REMEMBER THE CHIBOK GIRLS
4/19/2017, noon | Updated on 4/19/2017, noon
In a telephone conversation between President Donald J. Trump and Nigerian President Muhammadu Buhari in February, the two leaders
pledged “to continue close coordination and cooperation in the fight against terrorism in Nigeria,” according to a readout from the White House.
Secretary of State Rex Tillerson also has reportedly praised the Multinational Joint Task Force’s efforts to defeat Boko Haram a “success story,” but while the terrorist group may be down, it is far from out.
On June 12, we will mark another milestone in this terrible saga. That is the day the State and Defense departments’ five-year plan is due. It also is
the deadline for the director of National Intelligence to assess the willingness and capability of Nigeria and its regional partners to implement the strategies outlined.

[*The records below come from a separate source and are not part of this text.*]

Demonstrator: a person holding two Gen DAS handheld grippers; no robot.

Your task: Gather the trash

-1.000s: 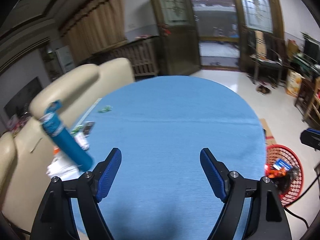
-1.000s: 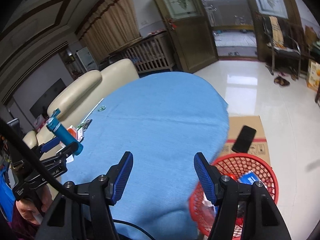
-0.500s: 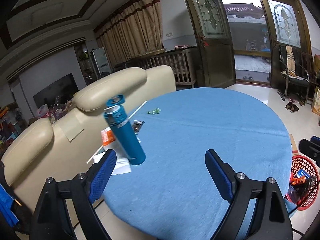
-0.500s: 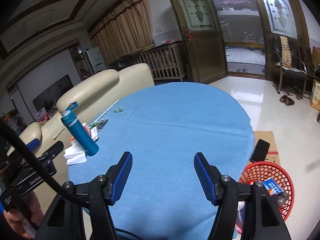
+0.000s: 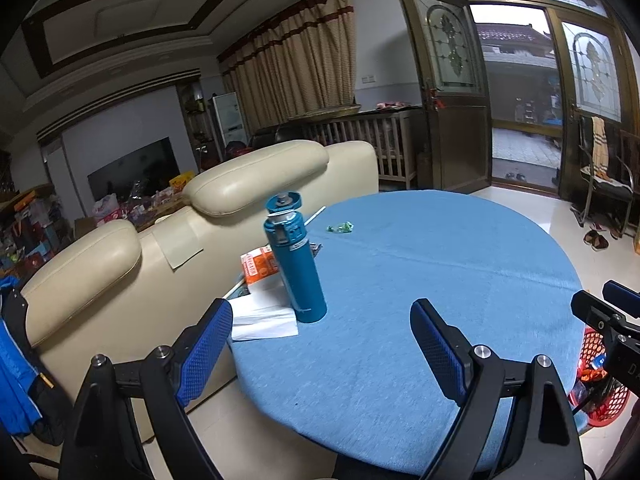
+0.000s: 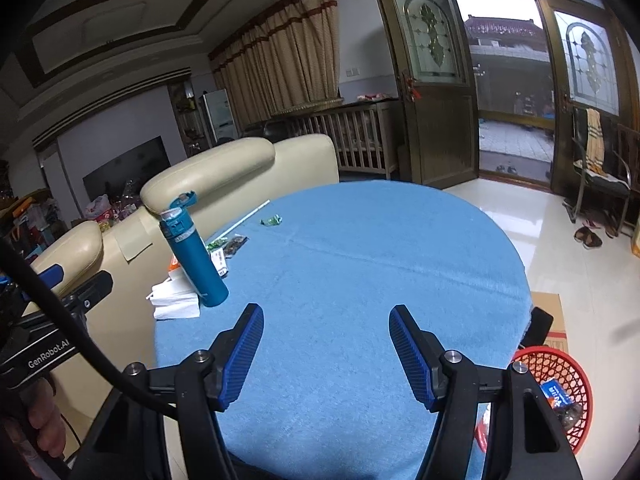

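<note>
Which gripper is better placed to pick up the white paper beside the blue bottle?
Left. The left gripper, open and empty, faces the white paper by the blue bottle; the right gripper sits farther over, toward the red basket.

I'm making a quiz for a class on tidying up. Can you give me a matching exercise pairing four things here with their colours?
Things:
1. bottle
2. basket
3. candy wrapper
4. sofa

Colours:
A. cream
B. green
C. teal
D. red

Pairs: 1-C, 2-D, 3-B, 4-A
</note>
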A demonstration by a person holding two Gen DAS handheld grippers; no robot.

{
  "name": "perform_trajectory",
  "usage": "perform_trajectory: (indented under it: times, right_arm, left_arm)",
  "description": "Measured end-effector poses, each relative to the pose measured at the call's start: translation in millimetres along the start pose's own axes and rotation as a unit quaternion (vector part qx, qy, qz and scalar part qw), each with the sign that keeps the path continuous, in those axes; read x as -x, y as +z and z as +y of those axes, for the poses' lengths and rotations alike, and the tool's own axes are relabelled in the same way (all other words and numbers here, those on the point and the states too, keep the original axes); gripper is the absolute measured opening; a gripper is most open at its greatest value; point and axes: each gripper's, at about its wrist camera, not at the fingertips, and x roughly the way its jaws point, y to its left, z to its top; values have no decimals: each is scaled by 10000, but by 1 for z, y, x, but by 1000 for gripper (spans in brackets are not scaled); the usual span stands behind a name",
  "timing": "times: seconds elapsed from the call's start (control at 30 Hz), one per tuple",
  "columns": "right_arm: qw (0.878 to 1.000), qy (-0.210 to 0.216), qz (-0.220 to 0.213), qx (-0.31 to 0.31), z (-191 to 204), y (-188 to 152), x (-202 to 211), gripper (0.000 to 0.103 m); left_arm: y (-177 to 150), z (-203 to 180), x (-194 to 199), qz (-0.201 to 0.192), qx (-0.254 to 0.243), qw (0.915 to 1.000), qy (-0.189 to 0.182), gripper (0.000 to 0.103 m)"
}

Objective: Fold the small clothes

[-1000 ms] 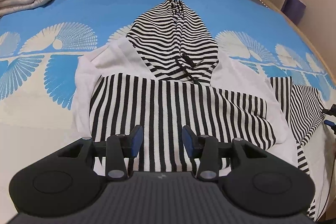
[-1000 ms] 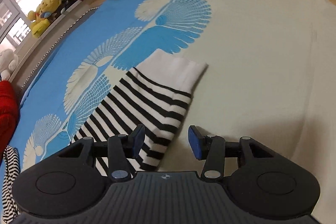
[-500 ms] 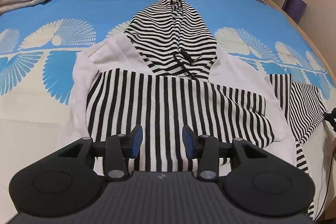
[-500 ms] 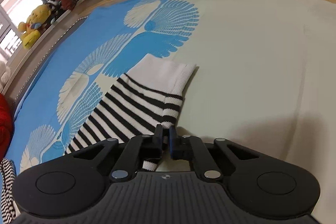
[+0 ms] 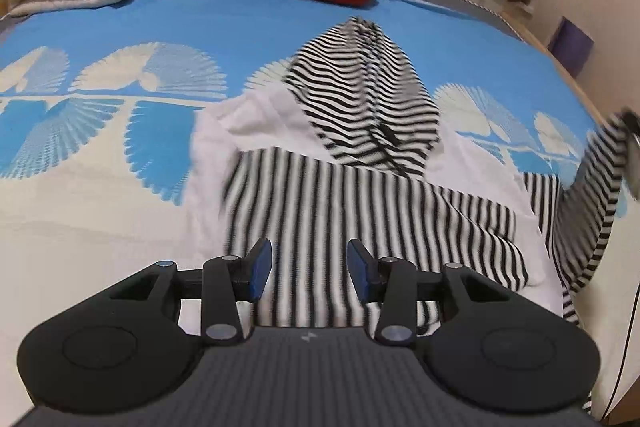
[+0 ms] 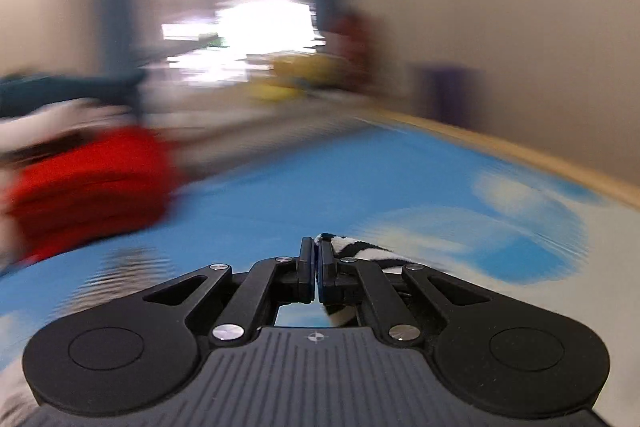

We must use our collective voice to ensure they don’t
miss this urgent deadline.
By now you may be asking yourself why any of this should matter to African Americans who are fighting their own battles to close the economic and opportunity gaps that still exist here at home and to exercise fundamental rights like the right to vote.
Some of you may have never even heard of the Chibok girls. But if we don’t, who will? If we don’t teach the world to acknowledge that Black lives matter across the globe, who will? Until then, it will continue to cry for victims of terrorism in European nations, the Middle East and even Russia, while African and African-American lives lost go ignored.
Congresswoman Frederica S. Wilson is a member of the Congressional Black Caucus and represents parts of northern Miami-Dade and southeast
Broward counties. She serves on the House Education and the Workforce Committee and the House Transportation and Infrastructure Committee. To
learn more about Congresswoman Wilson’s work in Congress, please visit her Facebook and Twitter pages and congressional website.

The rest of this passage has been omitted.